## [What this task involves]
Your answer should consist of the lines in the listing that hold "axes".

*** Opening of Dataset extract ***

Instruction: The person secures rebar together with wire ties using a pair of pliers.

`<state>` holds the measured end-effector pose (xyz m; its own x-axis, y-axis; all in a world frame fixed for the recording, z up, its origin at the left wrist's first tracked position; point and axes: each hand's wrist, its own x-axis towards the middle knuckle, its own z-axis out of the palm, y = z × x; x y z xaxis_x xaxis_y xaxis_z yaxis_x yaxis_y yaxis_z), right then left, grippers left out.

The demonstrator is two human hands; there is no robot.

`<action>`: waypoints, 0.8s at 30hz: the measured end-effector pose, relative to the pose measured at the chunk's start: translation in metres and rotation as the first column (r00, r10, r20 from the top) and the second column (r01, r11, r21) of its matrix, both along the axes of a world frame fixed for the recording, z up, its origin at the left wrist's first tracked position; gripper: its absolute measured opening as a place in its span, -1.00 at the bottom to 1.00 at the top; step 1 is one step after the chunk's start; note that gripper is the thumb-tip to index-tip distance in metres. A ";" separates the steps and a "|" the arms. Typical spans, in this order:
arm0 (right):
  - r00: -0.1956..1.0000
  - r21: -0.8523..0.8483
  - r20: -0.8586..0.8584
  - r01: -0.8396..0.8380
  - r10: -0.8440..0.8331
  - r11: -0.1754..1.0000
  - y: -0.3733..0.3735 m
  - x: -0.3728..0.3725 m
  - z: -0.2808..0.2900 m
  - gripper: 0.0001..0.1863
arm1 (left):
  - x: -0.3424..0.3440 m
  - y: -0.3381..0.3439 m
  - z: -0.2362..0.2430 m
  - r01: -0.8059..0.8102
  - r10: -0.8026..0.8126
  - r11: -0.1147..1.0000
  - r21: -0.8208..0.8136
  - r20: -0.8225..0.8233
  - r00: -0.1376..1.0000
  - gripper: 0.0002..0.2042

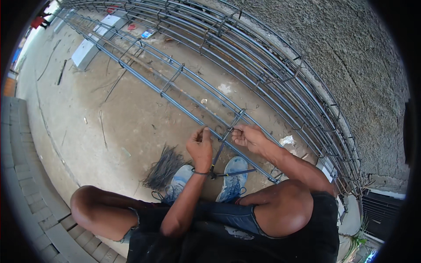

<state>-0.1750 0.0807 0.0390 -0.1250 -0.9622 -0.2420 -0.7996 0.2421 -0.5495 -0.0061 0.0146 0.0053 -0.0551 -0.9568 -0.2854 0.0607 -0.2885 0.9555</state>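
Observation:
A long cage of steel reinforcing bars (142, 78) runs from far left to just before my feet, with square stirrups across it. My right hand (249, 136) is closed, thumb and fingertips pinched on a thin tie wire at a crossing of bar and stirrup (229, 129). To its left, my left hand (200, 149) is closed in a pinch beside the near bar; what its fingertips hold is too small to make out. Dark-handled pincers (213, 174) are spread apart between my shoes, below the bars. A bundle of loose tie wires (166, 168) lies by my left shoe.
Several finished-looking bar cages (245, 48) are stacked beyond, along a rough grey wall (351, 57). A pale block (90, 48) supports the bars at far left. Grey paving blocks (33, 184) are stacked at left. Wire scraps and litter dot the concrete floor (123, 114).

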 end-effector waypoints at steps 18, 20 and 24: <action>0.396 0.214 -0.647 -0.726 0.652 0.653 0.080 0.072 -0.052 -0.37 | -0.031 -0.030 -0.011 0.736 -0.538 0.320 -0.596 0.525 0.659 -0.81; 0.421 0.072 -0.727 -0.738 0.542 0.671 0.077 0.070 -0.049 -0.47 | -0.041 -0.046 -0.008 0.855 -0.589 0.095 -0.510 0.663 0.461 -0.84; 0.114 0.191 -0.874 -0.813 0.472 0.551 0.059 0.062 -0.048 -0.50 | -0.064 -0.054 0.001 0.917 -0.739 0.251 -0.311 0.551 0.389 -0.87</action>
<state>-0.1134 0.1395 -0.0086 0.6294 -0.7553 -0.1825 -0.6019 -0.6224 0.5004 -0.0700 -0.0394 0.0066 -0.9247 -0.3779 0.0465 -0.1531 0.4808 0.8634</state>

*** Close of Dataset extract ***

## [Task result]
`<state>` holds the measured end-effector pose (xyz m; its own x-axis, y-axis; all in a world frame fixed for the recording, z up, its origin at the left wrist's first tracked position; point and axes: each hand's wrist, its own x-axis towards the middle knuckle, its own z-axis out of the palm, y = z × x; x y z xaxis_x xaxis_y xaxis_z yaxis_x yaxis_y yaxis_z), right then left, grippers left out.
`<action>`: waypoints, 0.8s at 30hz: the measured end-effector pose, relative to the pose measured at the chunk's start: translation in metres and rotation as the first column (r00, r10, r20 from the top) and the second column (r01, r11, r21) of its matrix, both along the axes of a world frame fixed for the recording, z up, its origin at the left wrist's first tracked position; gripper: its absolute measured opening as a place in its span, -1.00 at the bottom to 1.00 at the top; step 1 is one step after the chunk's start; note that gripper is the thumb-tip to index-tip distance in metres. A ";" separates the steps and a "|" the arms. Typical spans, in this order:

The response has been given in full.